**What to work on**
Find the line containing "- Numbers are" in the entries below. Restate it and each line after it, word for word, up to and including the line containing "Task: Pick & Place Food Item".

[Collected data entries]
==========

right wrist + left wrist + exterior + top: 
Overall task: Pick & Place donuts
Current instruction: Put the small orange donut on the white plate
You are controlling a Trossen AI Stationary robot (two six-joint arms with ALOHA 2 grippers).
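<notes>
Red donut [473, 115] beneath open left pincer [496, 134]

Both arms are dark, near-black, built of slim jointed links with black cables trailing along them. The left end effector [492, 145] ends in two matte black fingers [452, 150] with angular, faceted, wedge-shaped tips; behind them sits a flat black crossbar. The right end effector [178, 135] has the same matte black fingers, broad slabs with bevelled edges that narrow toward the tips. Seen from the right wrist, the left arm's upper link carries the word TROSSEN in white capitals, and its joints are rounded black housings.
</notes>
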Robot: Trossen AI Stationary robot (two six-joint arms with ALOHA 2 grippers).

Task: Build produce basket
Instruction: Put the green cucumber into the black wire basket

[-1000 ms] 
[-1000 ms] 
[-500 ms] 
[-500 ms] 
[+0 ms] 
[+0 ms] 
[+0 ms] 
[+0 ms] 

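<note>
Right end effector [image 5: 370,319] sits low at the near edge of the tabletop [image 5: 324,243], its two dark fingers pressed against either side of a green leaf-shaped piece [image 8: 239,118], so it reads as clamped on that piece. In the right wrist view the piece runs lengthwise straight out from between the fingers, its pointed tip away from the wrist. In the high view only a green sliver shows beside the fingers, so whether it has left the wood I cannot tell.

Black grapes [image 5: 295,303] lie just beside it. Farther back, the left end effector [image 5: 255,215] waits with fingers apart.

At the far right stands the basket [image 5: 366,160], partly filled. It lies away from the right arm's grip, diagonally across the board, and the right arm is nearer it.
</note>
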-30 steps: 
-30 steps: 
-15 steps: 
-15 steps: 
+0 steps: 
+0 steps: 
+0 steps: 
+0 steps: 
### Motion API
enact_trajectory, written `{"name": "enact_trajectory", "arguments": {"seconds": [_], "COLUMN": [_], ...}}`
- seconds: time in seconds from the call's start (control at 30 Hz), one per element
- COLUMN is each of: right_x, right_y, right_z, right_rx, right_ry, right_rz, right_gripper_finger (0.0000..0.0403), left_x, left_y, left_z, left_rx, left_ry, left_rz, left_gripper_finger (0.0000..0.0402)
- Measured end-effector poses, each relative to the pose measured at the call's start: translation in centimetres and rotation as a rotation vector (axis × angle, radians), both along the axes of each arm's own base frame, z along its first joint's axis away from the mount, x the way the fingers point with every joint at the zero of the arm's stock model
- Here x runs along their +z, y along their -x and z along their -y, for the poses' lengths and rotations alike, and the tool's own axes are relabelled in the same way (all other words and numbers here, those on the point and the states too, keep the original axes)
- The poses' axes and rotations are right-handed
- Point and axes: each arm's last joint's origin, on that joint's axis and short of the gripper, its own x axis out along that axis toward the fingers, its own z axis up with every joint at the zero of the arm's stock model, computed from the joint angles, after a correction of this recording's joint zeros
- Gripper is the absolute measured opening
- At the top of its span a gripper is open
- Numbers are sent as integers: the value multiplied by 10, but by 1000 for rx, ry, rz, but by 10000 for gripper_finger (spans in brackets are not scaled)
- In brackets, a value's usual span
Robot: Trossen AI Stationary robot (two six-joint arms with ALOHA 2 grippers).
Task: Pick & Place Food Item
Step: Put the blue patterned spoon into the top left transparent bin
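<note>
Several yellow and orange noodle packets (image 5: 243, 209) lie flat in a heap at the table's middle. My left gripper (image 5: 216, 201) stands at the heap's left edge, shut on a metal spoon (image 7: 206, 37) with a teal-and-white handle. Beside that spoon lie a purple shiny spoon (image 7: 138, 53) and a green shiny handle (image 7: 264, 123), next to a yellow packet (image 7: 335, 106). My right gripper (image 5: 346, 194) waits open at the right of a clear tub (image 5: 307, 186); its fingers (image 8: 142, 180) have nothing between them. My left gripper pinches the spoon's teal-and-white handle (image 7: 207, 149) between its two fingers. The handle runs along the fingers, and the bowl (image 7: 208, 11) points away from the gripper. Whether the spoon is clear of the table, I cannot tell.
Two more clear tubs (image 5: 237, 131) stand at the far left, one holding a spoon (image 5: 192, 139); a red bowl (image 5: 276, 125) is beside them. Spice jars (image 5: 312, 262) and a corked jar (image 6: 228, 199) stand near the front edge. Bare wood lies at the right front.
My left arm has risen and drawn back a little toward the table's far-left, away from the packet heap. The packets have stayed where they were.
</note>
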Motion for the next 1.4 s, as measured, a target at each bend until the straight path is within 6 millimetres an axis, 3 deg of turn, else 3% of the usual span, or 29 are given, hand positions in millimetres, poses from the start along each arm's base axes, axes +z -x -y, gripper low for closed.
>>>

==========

**Final answer**
- Numbers are sent as integers: the value multiplied by 10, but by 1000 for rx, ry, rz, but by 10000 for gripper_finger (spans in brackets are not scaled)
- In brackets, a value's usual span
Robot: Trossen AI Stationary robot (two six-joint arms with ALOHA 2 grippers).
Task: Pick & Place Food Item

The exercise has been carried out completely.